Y es que María robaba comida de la despensa, y botellas de vino. Era muy obvio. Pero había tanta comida y tantas botellas que era imposible que los señores se dieran cuenta.

Margarita sabía que María no estaba muy contenta. Ella la encontraba muy bonita, con unos ojos negros muy lindos, se parecía al señor. Era más morenita que Javier y con grandes caderas y piernas rellenitas. La señora siempre le gritaba que estaba gorda, cosa con la que Margarita jamás estuvo de acuerdo. A su gusto, María era una muchacha sana y con gran apetito, a la cual daba gusto hacerle enchiladas, sopes y tamales. A veces, cuando María estaba de buenas, en agradecimiento por tanto chilaquil y tanto silencio, le regalaba un panqué de elote sin azúcar. Eso era lo que más disfrutaba Margarita. Se comía su panqué en la alacena, sentada en la escalera y saboreando el café, el cual apoyaba en la lavadora. Sólo que no podía tardarse tanto porque en cualquier momento llegaba la señora y se pondría a chillar como una gallina.

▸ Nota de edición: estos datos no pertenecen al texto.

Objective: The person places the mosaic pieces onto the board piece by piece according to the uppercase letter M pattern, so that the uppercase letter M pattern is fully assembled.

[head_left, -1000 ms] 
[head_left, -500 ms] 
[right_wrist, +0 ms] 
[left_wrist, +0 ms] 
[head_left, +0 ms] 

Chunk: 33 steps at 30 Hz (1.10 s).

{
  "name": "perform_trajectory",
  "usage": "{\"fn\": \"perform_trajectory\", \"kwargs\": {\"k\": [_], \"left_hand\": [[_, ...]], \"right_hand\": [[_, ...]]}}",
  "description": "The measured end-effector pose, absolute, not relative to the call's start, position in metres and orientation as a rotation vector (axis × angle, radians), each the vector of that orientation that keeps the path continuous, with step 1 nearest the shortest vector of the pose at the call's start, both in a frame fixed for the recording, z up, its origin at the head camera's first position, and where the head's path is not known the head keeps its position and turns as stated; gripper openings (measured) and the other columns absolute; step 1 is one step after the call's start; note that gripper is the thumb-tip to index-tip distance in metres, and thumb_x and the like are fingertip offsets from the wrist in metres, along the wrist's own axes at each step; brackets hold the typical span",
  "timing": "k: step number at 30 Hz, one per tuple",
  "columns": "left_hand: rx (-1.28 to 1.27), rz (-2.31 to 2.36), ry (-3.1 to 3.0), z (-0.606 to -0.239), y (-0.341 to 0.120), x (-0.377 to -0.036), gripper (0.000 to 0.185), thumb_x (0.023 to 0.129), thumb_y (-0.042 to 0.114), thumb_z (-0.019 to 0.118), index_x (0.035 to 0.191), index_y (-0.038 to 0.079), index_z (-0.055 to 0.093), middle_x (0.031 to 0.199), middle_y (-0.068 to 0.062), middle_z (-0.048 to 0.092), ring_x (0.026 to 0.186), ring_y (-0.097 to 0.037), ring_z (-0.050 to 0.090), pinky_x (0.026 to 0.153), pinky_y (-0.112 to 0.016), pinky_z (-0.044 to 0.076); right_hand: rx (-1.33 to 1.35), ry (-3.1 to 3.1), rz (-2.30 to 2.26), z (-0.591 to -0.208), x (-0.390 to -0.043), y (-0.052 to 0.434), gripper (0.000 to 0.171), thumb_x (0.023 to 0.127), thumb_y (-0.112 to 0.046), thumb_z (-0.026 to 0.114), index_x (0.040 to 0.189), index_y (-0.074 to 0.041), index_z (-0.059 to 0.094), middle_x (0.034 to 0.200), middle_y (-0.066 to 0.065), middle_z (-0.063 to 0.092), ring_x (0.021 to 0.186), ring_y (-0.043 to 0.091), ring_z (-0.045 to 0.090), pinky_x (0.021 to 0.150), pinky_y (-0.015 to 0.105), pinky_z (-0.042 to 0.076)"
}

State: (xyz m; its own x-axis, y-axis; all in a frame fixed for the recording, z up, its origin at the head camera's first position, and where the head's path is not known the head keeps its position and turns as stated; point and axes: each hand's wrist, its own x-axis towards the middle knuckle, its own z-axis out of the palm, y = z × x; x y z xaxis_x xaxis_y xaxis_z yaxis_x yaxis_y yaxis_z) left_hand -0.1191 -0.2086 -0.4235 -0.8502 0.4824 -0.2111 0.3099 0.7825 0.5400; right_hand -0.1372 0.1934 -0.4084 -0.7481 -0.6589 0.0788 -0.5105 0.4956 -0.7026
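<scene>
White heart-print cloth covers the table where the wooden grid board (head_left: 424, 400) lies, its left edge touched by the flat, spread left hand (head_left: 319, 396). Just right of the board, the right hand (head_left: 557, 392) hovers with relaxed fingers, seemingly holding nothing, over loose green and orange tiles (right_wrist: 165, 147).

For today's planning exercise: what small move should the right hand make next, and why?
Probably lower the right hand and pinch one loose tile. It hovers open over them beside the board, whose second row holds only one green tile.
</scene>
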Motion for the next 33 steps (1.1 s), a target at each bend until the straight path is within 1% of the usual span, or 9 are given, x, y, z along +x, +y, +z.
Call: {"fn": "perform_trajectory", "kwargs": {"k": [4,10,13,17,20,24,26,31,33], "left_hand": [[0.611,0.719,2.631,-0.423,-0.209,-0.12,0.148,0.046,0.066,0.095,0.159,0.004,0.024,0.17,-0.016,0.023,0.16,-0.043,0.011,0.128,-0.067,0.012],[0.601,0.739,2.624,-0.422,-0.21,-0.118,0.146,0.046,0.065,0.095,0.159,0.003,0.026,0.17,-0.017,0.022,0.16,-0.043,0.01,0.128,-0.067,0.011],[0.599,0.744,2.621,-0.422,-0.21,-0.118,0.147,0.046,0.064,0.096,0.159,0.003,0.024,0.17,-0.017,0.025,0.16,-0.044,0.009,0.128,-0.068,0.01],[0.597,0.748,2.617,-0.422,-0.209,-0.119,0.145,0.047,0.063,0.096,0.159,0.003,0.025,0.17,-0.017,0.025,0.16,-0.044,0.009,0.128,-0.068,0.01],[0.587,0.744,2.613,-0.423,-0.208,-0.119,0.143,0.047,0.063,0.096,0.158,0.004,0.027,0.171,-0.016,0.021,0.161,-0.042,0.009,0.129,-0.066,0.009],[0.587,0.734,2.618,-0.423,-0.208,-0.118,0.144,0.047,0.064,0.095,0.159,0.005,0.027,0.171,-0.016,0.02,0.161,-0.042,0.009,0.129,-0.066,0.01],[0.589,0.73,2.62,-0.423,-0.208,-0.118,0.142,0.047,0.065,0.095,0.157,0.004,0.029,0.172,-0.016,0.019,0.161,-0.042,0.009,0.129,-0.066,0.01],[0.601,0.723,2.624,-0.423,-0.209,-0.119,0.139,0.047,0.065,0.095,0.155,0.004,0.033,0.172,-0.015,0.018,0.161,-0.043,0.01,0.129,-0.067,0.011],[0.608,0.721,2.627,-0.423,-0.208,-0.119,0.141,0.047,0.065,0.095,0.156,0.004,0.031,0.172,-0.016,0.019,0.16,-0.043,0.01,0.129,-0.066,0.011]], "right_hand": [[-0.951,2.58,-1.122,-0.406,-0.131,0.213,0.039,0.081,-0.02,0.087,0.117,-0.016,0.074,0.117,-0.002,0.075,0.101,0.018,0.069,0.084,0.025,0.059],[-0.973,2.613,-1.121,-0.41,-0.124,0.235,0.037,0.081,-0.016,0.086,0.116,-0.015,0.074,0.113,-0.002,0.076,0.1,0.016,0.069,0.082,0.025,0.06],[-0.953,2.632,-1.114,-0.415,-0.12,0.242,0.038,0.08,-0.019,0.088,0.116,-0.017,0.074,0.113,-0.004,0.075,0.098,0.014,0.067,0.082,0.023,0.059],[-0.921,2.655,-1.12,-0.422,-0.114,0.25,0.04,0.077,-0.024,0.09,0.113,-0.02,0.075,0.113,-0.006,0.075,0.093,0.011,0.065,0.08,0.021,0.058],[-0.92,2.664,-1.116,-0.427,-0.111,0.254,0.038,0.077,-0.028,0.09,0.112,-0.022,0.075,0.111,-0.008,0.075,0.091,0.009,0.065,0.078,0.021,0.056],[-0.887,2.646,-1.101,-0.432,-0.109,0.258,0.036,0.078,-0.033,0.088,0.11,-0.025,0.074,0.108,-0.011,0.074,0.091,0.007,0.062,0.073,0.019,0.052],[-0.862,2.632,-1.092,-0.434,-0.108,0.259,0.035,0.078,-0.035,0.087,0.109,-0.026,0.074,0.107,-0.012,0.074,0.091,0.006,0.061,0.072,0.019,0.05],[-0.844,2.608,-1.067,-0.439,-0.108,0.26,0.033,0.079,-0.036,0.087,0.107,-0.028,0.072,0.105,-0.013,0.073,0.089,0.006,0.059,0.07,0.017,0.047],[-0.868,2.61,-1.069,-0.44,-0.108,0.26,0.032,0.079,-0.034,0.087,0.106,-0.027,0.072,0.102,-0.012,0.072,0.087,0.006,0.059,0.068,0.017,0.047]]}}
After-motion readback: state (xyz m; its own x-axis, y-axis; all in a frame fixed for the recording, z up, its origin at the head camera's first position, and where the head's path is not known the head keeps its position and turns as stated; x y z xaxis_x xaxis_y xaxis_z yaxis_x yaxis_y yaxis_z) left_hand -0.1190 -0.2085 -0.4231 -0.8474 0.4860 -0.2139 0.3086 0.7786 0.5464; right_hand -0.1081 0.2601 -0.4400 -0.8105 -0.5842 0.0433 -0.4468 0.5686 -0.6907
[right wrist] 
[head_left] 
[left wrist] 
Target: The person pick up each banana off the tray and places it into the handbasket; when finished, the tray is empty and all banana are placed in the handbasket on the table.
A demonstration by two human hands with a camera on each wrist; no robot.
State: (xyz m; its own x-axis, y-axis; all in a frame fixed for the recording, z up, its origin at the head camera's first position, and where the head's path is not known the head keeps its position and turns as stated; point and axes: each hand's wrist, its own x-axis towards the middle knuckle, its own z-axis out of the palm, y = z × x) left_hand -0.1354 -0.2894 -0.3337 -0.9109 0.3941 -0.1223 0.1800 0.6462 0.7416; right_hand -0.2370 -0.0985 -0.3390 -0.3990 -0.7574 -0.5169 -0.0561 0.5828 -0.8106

Ese día le tocaba la carga de color. Siempre que se encontraba dinero o billetes, los guardaba en la alcancía de la cocina, para la caja chica. Es que la señora a veces se le olvidaba que le debía dinero, o el señor salía corriendo. O Javier le pedía prestado 200 pesos cuando iba su amigo, uno muy extraño que llegaba a saludar y se iba. Margarita no sentía que robaba, porque lo tenía a la vista de todo el mundo. Sólo era cuando a los señores se les olvidaba y ella no tenía con qué pagarse el camión de regreso o con qué pagarle al del mandado. O cuando había que comprar las medicinas del señor. Unas pastillitas azules que mandaba pedir a la farmacia cuando se iba a Cuernavaca solo.

El día que Javier tuvo que irse al hospital Margarita lo acompañó en la ambulancia. Porque el señor estaba en Cuernavaca, la señora estaba en el gimnasio del edifico, y no la dejaron pasar a buscarla, ni siquiera oyeron lo que tenía que decir. María, quien sabe… desde hace tres días se había ido a dormir a casa de una amiguita. Así que Margarita llamó a la ambulancia y se fue con Javier.

No le soltó la mano en todo el trayecto. El espacio era tan cerrado que le recordó a la alacena donde se comía su panqué. Sólo que esta vez estaba asustada. Sentía la presión de la mano de Javier, aferrada a sus arrugas como si fuera lo último que hubiese en el mundo.

Margarita entendía bien ese sentimiento. Cuando se fue su marido y le mataron a su hijo por un asunto dizque de drogas, ella también sintió que lo único que le hubiera gustado era estar aferrada a una mano, como si fuese lo último que hubiera en el mundo.